Double Bottom Chart Pattern
Above we see the 2-minute chart of AT&T for Mar 30, 2016. The image illustrates a classical W Bottom chart pattern. The red horizontal ray is the signal line of the pattern. When AT&T breaks this line in a bullish direction, we get a long signal for a minimum target equal to the size of the pattern. As you see, the double bottom really works the same way as the double top pattern!
Trading the Double Top and Double Bottom Chart Patterns
Now that you are familiar with the double top chart definition and the double bottom formation, I will now show you how to trade them successfully.
Double Top and Double Bottom
Above you see the 2-minute chart of Google from Mar 21, 2016. The image displays two trading cases – a double top and a double bottom chart pattern.
After a decent price increase, Google creates a top. Then there is a corrective move followed by a new price increase which develops into a second top. The red horizontal line on the bottom between the two tops is the signal line.
After creating the second top on the chart, GOOG decreases through the red signal line. This breakout gives us a confirmation signal of the pattern and a great short opportunity.
The first two blue areas on the chart are the size and target of the double top chart pattern. The first red area is the risk we are taking on this pattern and the respective stop loss location. The stop loss exposes us to a risk of 0.21%. At the same time, the minimum target calls for a profit of 0.49%. In this manner, we get a win-loss ratio of: 2.33: 1
0.49 : 0.21 = 0.49/0.21 : 0.21/0.21 = 2.33 : 1
After we short Google, the price continues its decrease. 20 minutes later, Google completes the minimum target of the double top pattern and we close the trade with a .49% profit.
The decrease which brings us the .49% profit creates the first bottom of the next pattern on the chart. After a bullish correction and a new decrease, the price action creates a second bottom on the chart.
We notice the double bottom potential on the chart and we build our signal line. It should be placed on the top, which is located between the two bottoms of the pattern. The second two blue areas on the chart measure the size of the double bottom and its respective target.

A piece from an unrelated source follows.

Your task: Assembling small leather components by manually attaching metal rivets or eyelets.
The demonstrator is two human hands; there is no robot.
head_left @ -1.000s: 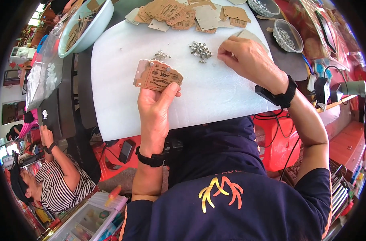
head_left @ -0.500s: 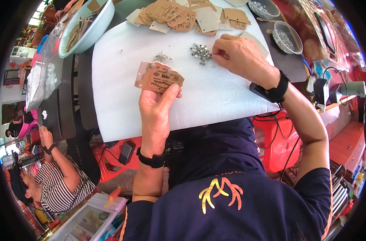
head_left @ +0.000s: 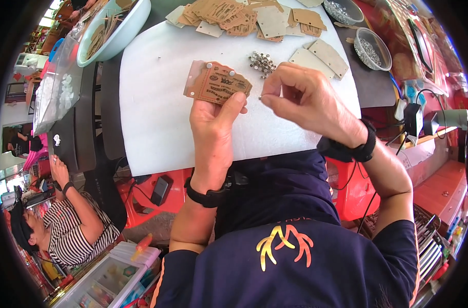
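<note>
Left hand (head_left: 216,120) grips a brown printed card (head_left: 219,84), thumb on top and fingers beneath; the card lies left of the stud pile (head_left: 261,62) (landmark), on its near side. Small round studs (head_left: 209,65) show at the card's upper edge and lower left corner, a paler strip (head_left: 194,74) along its left side. Change over the last half second: card shifts up and rightward, and the small clear cluster left of the pile is now hidden. Beyond the pile, a loose heap of cards (head_left: 208,11) covers the far edge of the white sheet (head_left: 152,108). Right hand (head_left: 308,100) is narrowed to a pinch on the pile's near right side, fingertips just beside the card, not touching. Change: they have left the pile's edge. A tiny bit (head_left: 260,97) seems held at the tips; too small to identify. Judgement: picking from the pile looks finished for this piece; attention moves to the card. Right of the pile, grey cards (head_left: 326,56) overlap, now more exposed. Farther right, a clear bowl (head_left: 383,66) holds silvery pieces (head_left: 366,51).
</note>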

A new increase in the Google price leads to a breakout through the signal line, which confirms the pattern. Our double bottom pattern technical analysis shows us a little bottom below the entry price, which looks like a great location for our stop loss. In this manner, the risk we are taking in this trade equals 0.23%. At the same time, our target is 0.37% profit. In this manner, our win-loss ratio equals 1.61: 1 win-loss ratio.